Source records:
==*==

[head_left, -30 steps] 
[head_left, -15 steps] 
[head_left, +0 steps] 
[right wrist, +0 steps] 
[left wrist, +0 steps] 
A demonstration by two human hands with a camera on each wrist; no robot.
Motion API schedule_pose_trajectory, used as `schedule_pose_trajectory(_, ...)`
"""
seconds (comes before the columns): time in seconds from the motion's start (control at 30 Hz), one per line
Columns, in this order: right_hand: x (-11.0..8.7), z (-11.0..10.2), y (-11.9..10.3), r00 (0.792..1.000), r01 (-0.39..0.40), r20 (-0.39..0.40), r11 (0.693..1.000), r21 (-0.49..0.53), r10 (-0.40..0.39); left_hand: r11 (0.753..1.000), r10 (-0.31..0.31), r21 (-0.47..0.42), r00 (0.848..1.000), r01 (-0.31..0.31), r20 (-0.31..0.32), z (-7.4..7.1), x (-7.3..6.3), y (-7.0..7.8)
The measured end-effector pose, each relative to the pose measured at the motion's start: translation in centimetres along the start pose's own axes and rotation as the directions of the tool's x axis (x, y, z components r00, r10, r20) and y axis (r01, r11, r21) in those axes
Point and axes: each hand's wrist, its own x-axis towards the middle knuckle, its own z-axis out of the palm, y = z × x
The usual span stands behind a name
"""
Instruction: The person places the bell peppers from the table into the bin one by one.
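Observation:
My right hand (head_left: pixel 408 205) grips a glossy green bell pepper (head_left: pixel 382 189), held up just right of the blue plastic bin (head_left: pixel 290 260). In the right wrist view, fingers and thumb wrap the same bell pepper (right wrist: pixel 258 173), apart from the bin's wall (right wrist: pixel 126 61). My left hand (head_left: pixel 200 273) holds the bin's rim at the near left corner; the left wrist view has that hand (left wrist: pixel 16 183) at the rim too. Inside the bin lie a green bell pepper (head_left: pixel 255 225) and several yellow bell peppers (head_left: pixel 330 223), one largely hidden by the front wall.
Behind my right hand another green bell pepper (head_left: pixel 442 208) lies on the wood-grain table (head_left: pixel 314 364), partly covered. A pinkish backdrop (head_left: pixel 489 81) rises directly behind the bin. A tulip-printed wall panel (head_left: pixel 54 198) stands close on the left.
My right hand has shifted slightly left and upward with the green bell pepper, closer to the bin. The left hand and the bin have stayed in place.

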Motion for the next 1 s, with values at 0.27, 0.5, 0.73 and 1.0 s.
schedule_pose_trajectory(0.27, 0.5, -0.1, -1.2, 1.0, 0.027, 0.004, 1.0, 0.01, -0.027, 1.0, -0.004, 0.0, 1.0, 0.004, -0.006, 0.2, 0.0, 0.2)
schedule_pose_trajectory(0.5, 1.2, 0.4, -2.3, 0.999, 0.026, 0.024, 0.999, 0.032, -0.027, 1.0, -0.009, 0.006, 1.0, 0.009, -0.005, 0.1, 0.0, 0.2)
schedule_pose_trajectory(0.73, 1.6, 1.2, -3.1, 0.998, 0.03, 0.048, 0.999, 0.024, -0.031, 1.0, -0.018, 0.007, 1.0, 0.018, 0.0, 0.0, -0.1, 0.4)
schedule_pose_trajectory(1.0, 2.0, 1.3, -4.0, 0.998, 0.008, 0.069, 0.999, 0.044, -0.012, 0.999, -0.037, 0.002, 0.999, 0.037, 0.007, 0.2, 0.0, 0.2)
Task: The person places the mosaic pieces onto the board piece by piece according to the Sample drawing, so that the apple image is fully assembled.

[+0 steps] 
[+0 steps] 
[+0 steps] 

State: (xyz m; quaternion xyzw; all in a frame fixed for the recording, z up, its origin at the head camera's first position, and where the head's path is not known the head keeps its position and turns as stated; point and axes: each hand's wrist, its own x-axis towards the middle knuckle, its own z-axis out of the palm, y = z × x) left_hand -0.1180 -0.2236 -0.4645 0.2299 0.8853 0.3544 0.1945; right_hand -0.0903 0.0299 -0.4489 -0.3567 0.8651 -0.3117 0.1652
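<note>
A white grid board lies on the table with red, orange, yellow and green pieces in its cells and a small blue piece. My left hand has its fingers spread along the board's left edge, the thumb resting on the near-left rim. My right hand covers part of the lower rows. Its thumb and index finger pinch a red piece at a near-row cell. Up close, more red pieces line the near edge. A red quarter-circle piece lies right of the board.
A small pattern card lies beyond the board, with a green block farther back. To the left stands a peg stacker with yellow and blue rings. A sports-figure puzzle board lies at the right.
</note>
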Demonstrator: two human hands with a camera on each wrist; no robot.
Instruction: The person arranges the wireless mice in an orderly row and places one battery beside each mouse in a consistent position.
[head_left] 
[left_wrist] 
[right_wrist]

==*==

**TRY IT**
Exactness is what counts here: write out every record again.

**EXERCISE SOLUTION**
[head_left, -30 steps] 
[head_left, -15 steps] 
[head_left, +0 steps] 
[right wrist, +0 steps] 
[left wrist, +0 steps] 
A demonstration by two human hands with a camera on each wrist; no robot.
Motion API schedule_pose_trajectory, used as `schedule_pose_trajectory(_, ...)`
"""
seconds (comes before the columns): time in seconds from the motion's start (control at 30 Hz), one per line
Columns, in this order: right_hand: x (-11.0..8.7), z (-11.0..10.2), y (-11.9..10.3), r00 (0.792..1.000), r01 (-0.39..0.40), r20 (-0.39..0.40), r11 (0.693..1.000), r21 (-0.49..0.53), r10 (-0.40..0.39); left_hand: r11 (0.753..1.000), r10 (-0.31..0.31), r21 (-0.47..0.42), r00 (0.848..1.000), r01 (-0.31..0.31), r20 (-0.31..0.32), z (-7.4..7.1), x (-7.3..6.3), y (-7.0..7.8)
The measured end-effector pose, each relative to the pose measured at the motion's start: translation in centimetres along the start pose's own axes and rotation as the directions of the tool's x axis (x, y, z components r00, r10, r20) and y axis (r01, r11, r21) in those axes
Point and axes: each hand's wrist, its own x-axis towards the middle knuckle, its own z-axis out of the palm, y = z × x
The usual span stands behind a name
"""
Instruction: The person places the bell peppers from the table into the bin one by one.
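Observation:
My right hand (head_left: pixel 408 205) grips a glossy green bell pepper (head_left: pixel 382 189), held up just right of the blue plastic bin (head_left: pixel 290 260). In the right wrist view, fingers and thumb wrap the same bell pepper (right wrist: pixel 258 173), apart from the bin's wall (right wrist: pixel 126 61). My left hand (head_left: pixel 200 273) holds the bin's rim at the near left corner; the left wrist view has that hand (left wrist: pixel 16 183) at the rim too. Inside the bin lie a green bell pepper (head_left: pixel 255 225) and several yellow bell peppers (head_left: pixel 330 223), one largely hidden by the front wall.
Behind my right hand another green bell pepper (head_left: pixel 442 208) lies on the wood-grain table (head_left: pixel 314 364), partly covered. A pinkish backdrop (head_left: pixel 489 81) rises directly behind the bin. A tulip-printed wall panel (head_left: pixel 54 198) stands close on the left.
My right hand has shifted slightly left and upward with the green bell pepper, closer to the bin. The left hand and the bin have stayed in place.
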
Motion for the next 1 s, with values at 0.27, 0.5, 0.73 and 1.0 s.
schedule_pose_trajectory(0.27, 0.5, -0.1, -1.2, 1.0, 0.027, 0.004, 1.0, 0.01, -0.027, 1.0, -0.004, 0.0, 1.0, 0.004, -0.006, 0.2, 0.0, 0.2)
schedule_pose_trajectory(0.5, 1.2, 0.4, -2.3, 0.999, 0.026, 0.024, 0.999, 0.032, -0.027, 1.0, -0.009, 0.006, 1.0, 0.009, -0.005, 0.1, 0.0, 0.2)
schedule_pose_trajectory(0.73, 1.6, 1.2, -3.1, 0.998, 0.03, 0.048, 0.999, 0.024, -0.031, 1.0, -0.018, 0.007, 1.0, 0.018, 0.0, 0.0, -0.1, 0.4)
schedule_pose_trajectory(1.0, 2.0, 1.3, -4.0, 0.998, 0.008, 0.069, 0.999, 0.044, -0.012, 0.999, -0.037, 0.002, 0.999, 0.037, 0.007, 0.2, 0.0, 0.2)
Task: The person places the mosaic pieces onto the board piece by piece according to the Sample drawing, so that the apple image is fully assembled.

[+0 steps] 
[+0 steps] 
[+0 steps] 

State: (xyz m; quaternion xyzw; all in a frame fixed for the recording, z up, its origin at the head camera's first position, and where the head's path is not known the head keeps its position and turns as stated; point and axes: each hand's wrist, its own x-axis towards the middle knuckle, its own z-axis out of the palm, y = z × x) left_hand -0.1180 -0.2236 -0.4645 0.2299 0.8853 0.3544 0.1945; right_hand -0.0903 0.0299 -0.4489 -0.3567 0.8651 -0.3117 0.1652
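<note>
A white grid board lies on the table with red, orange, yellow and green pieces in its cells and a small blue piece. My left hand has its fingers spread along the board's left edge, the thumb resting on the near-left rim. My right hand covers part of the lower rows. Its thumb and index finger pinch a red piece at a near-row cell. Up close, more red pieces line the near edge. A red quarter-circle piece lies right of the board.
A small pattern card lies beyond the board, with a green block farther back. To the left stands a peg stacker with yellow and blue rings. A sports-figure puzzle board lies at the right.
</note>
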Demonstrator: two human hands with a camera on each wrist; no robot.
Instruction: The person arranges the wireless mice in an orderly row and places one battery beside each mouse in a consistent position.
[head_left] 
[left_wrist] 
[right_wrist]

Work on the exercise is now concluded.